No setor imobiliário, o projeto é visto como engessamento. “Isso é um absurdo. Estamos voltando ao tempo da tabela, de congelamento de preços. Essa interferência do Legislativo no acordo privado é completamente desnecessária”, diz Adriano Sartori, vice-presidente de Gestão Patrimonial e Locação do Secovi-SP (sindicato da habitação).
Segundo ele, a negociação quanto ao reajuste já está acontecendo entre as partes.
Sartori afirma ainda que a aprovação do projeto poderia criar insegurança jurídica. “Isso afasta investidores. Eles não se sentem confortáveis com esse tipo de medida, com esse tipo de interferência”, diz.
“O maior problema é a interferência governamental numa relação privada.”
Ele critica também a escolha do IPCA para reajustar aluguéis, porque não seria um índice que captura a realidade do mercado imobiliário.
“O grande desafio de desenvolver um índice de aluguéis é que tem de considerar variações regionais e o nicho de mercado.
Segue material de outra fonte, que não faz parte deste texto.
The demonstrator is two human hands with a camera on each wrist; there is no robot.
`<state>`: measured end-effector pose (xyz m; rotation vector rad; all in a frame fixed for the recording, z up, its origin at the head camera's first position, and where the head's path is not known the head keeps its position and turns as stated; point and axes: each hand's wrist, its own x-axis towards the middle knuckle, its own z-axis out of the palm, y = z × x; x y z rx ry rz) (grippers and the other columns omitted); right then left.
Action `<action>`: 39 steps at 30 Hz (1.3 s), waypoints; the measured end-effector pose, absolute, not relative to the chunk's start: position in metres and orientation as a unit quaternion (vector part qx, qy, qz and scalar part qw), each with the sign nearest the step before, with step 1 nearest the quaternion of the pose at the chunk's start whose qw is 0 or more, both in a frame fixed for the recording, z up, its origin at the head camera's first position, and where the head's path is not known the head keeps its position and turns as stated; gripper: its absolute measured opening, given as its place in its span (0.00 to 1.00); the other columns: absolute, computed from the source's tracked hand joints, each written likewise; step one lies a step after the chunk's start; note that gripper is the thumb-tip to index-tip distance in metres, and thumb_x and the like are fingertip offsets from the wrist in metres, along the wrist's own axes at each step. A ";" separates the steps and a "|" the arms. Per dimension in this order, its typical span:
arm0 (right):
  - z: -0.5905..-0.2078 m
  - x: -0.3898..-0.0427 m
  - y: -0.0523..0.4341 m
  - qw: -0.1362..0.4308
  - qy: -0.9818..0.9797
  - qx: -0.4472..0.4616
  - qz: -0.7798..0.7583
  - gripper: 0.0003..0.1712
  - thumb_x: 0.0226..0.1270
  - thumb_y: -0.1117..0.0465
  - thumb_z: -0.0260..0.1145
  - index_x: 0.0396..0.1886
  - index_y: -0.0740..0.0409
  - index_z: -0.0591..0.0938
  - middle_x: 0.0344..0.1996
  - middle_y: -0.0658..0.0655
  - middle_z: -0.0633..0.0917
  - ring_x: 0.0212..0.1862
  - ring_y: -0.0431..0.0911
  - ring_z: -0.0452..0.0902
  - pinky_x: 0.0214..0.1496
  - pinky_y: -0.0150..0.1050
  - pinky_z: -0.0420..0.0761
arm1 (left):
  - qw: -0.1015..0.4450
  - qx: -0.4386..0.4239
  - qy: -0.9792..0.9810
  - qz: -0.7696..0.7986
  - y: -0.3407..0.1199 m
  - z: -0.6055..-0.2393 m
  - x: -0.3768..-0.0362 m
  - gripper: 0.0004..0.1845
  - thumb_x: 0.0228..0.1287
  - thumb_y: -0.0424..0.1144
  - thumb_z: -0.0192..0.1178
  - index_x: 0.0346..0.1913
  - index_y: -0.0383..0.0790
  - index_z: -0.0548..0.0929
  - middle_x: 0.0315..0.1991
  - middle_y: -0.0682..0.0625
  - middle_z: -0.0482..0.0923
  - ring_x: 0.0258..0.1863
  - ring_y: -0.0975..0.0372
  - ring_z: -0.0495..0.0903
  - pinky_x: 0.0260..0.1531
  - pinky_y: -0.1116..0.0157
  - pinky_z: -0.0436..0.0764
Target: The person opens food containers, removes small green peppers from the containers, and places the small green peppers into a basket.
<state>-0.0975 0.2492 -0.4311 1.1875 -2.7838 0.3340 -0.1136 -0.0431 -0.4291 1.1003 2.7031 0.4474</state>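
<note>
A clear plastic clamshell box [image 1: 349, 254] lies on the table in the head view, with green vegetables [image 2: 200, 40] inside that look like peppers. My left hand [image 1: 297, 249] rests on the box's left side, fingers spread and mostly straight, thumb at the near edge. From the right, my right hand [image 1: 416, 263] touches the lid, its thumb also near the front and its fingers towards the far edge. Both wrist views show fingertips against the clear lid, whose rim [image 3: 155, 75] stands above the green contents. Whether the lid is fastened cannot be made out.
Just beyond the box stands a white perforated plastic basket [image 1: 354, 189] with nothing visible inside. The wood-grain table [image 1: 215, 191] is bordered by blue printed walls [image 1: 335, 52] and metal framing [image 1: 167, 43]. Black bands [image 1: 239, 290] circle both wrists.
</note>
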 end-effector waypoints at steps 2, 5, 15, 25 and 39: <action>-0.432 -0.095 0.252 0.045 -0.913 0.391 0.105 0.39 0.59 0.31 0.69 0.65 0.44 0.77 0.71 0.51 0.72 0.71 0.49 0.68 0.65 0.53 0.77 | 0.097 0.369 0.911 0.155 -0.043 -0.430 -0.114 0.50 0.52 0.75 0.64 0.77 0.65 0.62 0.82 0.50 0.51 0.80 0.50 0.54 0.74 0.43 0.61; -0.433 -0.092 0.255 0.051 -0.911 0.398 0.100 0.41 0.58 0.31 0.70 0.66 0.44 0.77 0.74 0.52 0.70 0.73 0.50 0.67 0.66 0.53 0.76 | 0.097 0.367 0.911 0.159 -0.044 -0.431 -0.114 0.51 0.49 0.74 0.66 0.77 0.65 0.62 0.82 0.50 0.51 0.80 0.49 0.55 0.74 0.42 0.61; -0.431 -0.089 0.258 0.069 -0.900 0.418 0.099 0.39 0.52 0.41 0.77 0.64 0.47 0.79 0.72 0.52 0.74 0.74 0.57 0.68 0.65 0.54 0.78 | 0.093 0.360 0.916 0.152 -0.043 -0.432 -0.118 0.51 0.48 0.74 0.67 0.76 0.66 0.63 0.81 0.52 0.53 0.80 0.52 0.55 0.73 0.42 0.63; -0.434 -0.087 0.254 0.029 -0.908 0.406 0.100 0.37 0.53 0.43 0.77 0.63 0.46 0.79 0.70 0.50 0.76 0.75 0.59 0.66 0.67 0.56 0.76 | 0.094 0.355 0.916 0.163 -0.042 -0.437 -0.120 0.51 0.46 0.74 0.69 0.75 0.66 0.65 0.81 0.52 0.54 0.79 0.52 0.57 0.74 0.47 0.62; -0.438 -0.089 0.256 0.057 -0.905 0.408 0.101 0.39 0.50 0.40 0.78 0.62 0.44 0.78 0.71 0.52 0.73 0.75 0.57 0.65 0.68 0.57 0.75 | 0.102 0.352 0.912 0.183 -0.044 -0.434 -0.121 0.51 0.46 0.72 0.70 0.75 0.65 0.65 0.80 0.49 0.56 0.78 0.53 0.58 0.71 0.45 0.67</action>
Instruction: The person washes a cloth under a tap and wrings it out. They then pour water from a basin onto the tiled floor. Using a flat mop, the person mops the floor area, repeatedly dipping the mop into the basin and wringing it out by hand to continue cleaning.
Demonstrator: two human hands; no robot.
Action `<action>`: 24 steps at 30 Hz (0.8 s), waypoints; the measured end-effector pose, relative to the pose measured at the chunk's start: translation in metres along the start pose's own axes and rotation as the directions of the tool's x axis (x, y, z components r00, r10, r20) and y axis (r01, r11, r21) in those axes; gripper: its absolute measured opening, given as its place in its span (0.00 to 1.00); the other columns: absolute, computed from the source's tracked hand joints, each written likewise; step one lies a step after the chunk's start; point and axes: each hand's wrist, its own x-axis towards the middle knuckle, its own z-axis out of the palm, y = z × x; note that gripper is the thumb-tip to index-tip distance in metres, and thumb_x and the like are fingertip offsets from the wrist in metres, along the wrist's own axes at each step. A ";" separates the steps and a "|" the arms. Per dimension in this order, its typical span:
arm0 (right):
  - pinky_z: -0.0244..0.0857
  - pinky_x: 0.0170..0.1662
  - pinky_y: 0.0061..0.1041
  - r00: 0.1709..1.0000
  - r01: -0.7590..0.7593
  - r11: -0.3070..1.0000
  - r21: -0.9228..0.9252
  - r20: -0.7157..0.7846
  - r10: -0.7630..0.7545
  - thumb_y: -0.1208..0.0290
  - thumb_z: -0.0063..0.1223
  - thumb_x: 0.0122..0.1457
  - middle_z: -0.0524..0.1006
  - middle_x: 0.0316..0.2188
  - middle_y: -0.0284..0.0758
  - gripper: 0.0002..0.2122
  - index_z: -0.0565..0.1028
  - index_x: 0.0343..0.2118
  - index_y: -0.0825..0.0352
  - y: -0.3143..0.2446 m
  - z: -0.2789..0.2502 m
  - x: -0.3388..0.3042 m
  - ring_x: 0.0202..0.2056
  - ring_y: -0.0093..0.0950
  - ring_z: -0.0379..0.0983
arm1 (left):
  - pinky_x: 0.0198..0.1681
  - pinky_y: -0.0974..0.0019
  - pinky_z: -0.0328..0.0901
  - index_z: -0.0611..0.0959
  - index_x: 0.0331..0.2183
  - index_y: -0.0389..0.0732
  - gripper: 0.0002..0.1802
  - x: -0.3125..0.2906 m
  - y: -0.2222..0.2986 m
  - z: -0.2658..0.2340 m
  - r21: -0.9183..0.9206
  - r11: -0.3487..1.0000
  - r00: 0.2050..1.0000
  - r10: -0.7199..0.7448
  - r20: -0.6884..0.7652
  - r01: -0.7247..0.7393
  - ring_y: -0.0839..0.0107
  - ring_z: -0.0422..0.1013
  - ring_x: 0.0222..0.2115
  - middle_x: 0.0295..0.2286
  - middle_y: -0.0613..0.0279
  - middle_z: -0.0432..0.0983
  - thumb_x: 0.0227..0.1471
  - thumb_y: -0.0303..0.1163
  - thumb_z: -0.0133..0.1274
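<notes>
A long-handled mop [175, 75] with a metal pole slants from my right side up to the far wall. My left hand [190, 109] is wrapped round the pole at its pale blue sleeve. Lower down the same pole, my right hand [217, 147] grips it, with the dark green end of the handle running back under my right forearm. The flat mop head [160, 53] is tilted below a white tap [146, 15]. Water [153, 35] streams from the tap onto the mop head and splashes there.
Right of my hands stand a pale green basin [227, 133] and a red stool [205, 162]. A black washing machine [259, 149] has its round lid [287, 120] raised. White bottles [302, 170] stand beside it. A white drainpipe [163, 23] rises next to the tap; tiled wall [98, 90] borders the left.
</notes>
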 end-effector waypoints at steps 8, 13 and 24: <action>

Uma coisa é relação de oferta e demanda no mercado residencial, outra no galpão e logística e uma terceira em comercial ou shopping center”, diz. “Não dá para adotar um índice que capta variação de mercado olhando só para nicho ou região.”
Thiago Lins, sócio conselheiro do Bichara Advogados, destaca que a Lei do Inquilinato, de 1991, não define um índice de correção monetária.
O texto diz ser livre a convenção do aluguel quanto a preço, periodicidade e indexador de reajuste, e proíbe que seja vinculado à variação do salário mínimo, variação cambial e moeda estrangeira.
“O problema é que o mercado imobiliário tem como praxe usar o IGP-M, que bateu 31% em 12 meses”, diz. “Gerou uma realidade que não está de acordo com a inflação brasileira.”
Segundo ele, está havendo negociação entre proprietários e inquilinos para tentar ajustar um índice que atenda as duas partes.
“O Legislativo tem de tomar cuidado para não engessar o mercado imobiliário e prever substituição do IGP-M, que nem sequer está previsto na lei de locação, por um índice como o IPCA”, diz. “Tem de tomar cuidado para não deixar as partes sem poder de negociar o índice que elas entendem ser mais adequado.”